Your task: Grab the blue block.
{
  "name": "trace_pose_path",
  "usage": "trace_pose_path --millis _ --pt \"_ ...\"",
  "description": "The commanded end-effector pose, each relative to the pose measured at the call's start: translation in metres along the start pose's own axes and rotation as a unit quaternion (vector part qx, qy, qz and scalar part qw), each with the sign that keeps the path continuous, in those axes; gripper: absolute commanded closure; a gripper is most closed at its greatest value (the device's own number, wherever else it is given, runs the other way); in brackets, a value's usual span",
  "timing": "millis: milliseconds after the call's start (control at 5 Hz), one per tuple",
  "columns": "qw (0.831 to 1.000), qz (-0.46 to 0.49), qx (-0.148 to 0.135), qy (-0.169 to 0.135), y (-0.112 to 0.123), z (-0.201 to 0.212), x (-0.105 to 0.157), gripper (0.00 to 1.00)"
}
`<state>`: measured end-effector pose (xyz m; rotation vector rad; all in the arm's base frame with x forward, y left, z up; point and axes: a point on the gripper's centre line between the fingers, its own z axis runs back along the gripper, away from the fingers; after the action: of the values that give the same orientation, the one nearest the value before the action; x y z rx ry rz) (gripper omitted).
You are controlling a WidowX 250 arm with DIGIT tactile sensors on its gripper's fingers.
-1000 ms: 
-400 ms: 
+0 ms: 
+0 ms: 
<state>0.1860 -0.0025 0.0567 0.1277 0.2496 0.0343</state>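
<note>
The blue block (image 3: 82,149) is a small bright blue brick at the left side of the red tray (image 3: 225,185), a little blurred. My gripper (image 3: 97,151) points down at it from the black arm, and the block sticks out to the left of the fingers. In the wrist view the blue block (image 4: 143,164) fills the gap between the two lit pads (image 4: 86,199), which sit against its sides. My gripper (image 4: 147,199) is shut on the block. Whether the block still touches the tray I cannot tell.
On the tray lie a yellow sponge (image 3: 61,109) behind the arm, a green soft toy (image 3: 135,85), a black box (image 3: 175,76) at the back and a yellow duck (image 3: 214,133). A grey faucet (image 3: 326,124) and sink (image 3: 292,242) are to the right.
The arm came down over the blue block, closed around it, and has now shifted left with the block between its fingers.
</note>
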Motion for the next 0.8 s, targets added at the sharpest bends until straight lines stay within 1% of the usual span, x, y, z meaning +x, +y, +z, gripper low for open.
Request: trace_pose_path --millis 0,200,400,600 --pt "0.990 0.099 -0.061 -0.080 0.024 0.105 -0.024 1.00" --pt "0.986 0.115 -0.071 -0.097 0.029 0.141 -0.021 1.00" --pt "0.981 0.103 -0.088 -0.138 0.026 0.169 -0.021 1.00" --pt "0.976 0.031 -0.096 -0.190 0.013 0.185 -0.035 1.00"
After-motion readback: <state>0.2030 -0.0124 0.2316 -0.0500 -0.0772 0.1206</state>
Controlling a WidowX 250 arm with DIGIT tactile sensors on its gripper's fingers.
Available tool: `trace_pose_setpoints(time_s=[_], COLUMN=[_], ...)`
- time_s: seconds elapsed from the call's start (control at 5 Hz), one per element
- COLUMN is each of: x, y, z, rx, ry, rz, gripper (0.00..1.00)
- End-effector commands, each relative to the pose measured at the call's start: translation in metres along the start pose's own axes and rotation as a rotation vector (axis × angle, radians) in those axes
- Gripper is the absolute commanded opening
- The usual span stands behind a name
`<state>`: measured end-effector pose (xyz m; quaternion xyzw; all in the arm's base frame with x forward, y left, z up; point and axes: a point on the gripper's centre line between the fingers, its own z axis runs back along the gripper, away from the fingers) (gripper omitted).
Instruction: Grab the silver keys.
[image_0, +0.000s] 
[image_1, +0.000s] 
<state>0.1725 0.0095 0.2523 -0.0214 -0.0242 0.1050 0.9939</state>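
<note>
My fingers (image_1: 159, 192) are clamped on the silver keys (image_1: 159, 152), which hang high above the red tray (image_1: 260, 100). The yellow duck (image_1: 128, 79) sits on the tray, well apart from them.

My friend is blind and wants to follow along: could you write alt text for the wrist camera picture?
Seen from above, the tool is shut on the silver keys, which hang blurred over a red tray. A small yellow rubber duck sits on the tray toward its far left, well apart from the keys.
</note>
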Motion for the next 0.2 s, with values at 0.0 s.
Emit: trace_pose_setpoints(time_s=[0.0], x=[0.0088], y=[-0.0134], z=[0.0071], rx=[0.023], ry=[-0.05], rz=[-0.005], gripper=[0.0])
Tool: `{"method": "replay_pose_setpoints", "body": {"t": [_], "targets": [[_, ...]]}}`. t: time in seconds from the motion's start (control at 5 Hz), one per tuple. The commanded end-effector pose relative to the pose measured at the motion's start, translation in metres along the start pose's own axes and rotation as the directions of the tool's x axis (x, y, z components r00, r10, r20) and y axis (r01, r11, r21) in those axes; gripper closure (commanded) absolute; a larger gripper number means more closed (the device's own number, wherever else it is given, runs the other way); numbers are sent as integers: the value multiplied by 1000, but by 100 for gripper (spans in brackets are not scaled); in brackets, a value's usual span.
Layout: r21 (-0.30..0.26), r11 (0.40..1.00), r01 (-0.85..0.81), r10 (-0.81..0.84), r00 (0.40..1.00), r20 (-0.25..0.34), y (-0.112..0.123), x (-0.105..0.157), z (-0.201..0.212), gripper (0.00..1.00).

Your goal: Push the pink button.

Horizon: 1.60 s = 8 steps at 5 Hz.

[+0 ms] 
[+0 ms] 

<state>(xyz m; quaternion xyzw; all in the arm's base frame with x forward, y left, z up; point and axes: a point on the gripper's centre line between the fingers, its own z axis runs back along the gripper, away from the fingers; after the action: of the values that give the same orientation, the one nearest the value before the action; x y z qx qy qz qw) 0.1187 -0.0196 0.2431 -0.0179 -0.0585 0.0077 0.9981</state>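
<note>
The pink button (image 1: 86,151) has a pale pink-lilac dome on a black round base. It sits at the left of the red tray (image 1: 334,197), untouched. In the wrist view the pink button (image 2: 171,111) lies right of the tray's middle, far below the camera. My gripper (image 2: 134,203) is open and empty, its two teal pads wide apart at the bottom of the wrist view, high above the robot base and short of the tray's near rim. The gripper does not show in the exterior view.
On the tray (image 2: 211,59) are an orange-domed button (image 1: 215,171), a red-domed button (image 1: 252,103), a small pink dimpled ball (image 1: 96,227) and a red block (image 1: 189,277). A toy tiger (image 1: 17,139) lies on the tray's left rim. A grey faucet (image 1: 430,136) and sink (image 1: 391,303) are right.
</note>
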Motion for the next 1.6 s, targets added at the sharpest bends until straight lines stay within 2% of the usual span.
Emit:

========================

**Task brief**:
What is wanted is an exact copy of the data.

**Answer to this exercise**:
Your task: Grab the blue block.
{
  "name": "trace_pose_path",
  "usage": "trace_pose_path --millis _ --pt \"_ ...\"",
  "description": "The commanded end-effector pose, each relative to the pose measured at the call's start: translation in metres along the start pose's own axes and rotation as a unit quaternion (vector part qx, qy, qz and scalar part qw), each with the sign that keeps the path continuous, in those axes; gripper: absolute commanded closure; a gripper is most closed at its greatest value (the device's own number, wherever else it is given, runs the other way); in brackets, a value's usual span",
  "timing": "millis: milliseconds after the call's start (control at 5 Hz), one per tuple",
  "columns": "qw (0.831 to 1.000), qz (-0.46 to 0.49), qx (-0.148 to 0.135), qy (-0.169 to 0.135), y (-0.112 to 0.123), z (-0.201 to 0.212), x (-0.105 to 0.157), gripper (0.00 to 1.00)"
}
`<state>`: measured end-effector pose (xyz m; rotation vector rad; all in the arm's base frame with x forward, y left, z up; point and axes: a point on the gripper's centre line between the fingers, its own z axis runs back along the gripper, away from the fingers; after the action: of the values that give the same orientation, the one nearest the value before the action; x y z rx ry rz) (gripper omitted).
You are controlling a WidowX 250 arm with DIGIT tactile sensors on its gripper's fingers.
-1000 ms: 
-400 ms: 
+0 ms: 
+0 ms: 
<state>0.1860 -0.0025 0.0567 0.1277 0.2496 0.0343</state>
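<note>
The blue block (image 3: 82,149) is a small bright blue brick at the left side of the red tray (image 3: 225,185), a little blurred. My gripper (image 3: 97,151) points down at it from the black arm, and the block sticks out to the left of the fingers. In the wrist view the blue block (image 4: 143,164) fills the gap between the two lit pads (image 4: 86,199), which sit against its sides. My gripper (image 4: 147,199) is shut on the block. Whether the block still touches the tray I cannot tell.
On the tray lie a yellow sponge (image 3: 61,109) behind the arm, a green soft toy (image 3: 135,85), a black box (image 3: 175,76) at the back and a yellow duck (image 3: 214,133). A grey faucet (image 3: 326,124) and sink (image 3: 292,242) are to the right.
The arm came down over the blue block, closed around it, and has now shifted left with the block between its fingers.
</note>
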Motion for the next 0.8 s, targets added at the sharpest bends until straight lines stay within 1% of the usual span, x, y, z meaning +x, +y, +z, gripper low for open.
Request: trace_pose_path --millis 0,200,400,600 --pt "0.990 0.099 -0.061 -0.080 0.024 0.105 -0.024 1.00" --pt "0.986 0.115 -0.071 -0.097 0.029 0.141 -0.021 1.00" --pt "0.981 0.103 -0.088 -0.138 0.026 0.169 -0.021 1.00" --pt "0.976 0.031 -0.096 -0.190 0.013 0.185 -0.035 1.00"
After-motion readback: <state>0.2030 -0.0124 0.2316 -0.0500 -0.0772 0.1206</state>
Controlling a WidowX 250 arm with DIGIT tactile sensors on its gripper's fingers.
Available tool: `trace_pose_setpoints(time_s=[_], COLUMN=[_], ...)`
- time_s: seconds elapsed from the call's start (control at 5 Hz), one per element
- COLUMN is each of: x, y, z, rx, ry, rz, gripper (0.00..1.00)
- End-effector commands, each relative to the pose measured at the call's start: translation in metres along the start pose's own axes and rotation as a rotation vector (axis × angle, radians) in those axes
- Gripper is the absolute commanded opening
- The usual span stands behind a name
`<state>`: measured end-effector pose (xyz m; quaternion xyzw; all in the arm's base frame with x forward, y left, z up; point and axes: a point on the gripper's centre line between the fingers, its own z axis runs back along the gripper, away from the fingers) (gripper omitted).
Instruction: Grab the silver keys.
[image_0, +0.000s] 
[image_1, +0.000s] 
<state>0.1725 0.0095 0.2523 -0.0214 -0.0242 0.1050 0.9939</state>
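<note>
My fingers (image_1: 159, 192) are clamped on the silver keys (image_1: 159, 152), which hang high above the red tray (image_1: 260, 100). The yellow duck (image_1: 128, 79) sits on the tray, well apart from them.

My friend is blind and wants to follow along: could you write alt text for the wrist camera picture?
Seen from above, the tool is shut on the silver keys, which hang blurred over a red tray. A small yellow rubber duck sits on the tray toward its far left, well apart from the keys.
</note>
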Motion for the next 0.2 s, with values at 0.0 s.
Emit: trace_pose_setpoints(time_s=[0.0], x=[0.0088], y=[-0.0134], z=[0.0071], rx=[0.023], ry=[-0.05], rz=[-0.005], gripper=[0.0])
Tool: `{"method": "replay_pose_setpoints", "body": {"t": [_], "targets": [[_, ...]]}}`. t: time in seconds from the motion's start (control at 5 Hz), one per tuple. The commanded end-effector pose relative to the pose measured at the motion's start, translation in metres along the start pose's own axes and rotation as the directions of the tool's x axis (x, y, z components r00, r10, r20) and y axis (r01, r11, r21) in those axes; gripper closure (commanded) absolute; a larger gripper number means more closed (the device's own number, wherever else it is given, runs the other way); numbers are sent as integers: the value multiplied by 1000, but by 100 for gripper (spans in brackets are not scaled); in brackets, a value's usual span.
Layout: r21 (-0.30..0.26), r11 (0.40..1.00), r01 (-0.85..0.81), r10 (-0.81..0.84), r00 (0.40..1.00), r20 (-0.25..0.34), y (-0.112..0.123), x (-0.105..0.157), z (-0.201..0.212), gripper (0.00..1.00).

Your goal: Push the pink button.

Horizon: 1.60 s = 8 steps at 5 Hz.

[+0 ms] 
[+0 ms] 

<state>(xyz m; quaternion xyzw; all in the arm's base frame with x forward, y left, z up; point and axes: a point on the gripper's centre line between the fingers, its own z axis runs back along the gripper, away from the fingers; after the action: of the values that give the same orientation, the one nearest the value before the action; x y z qx qy qz qw) 0.1187 -0.0196 0.2431 -0.0179 -0.0585 0.0077 0.9981</state>
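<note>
The pink button (image 1: 86,151) has a pale pink-lilac dome on a black round base. It sits at the left of the red tray (image 1: 334,197), untouched. In the wrist view the pink button (image 2: 171,111) lies right of the tray's middle, far below the camera. My gripper (image 2: 134,203) is open and empty, its two teal pads wide apart at the bottom of the wrist view, high above the robot base and short of the tray's near rim. The gripper does not show in the exterior view.
On the tray (image 2: 211,59) are an orange-domed button (image 1: 215,171), a red-domed button (image 1: 252,103), a small pink dimpled ball (image 1: 96,227) and a red block (image 1: 189,277). A toy tiger (image 1: 17,139) lies on the tray's left rim. A grey faucet (image 1: 430,136) and sink (image 1: 391,303) are right.
</note>
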Motion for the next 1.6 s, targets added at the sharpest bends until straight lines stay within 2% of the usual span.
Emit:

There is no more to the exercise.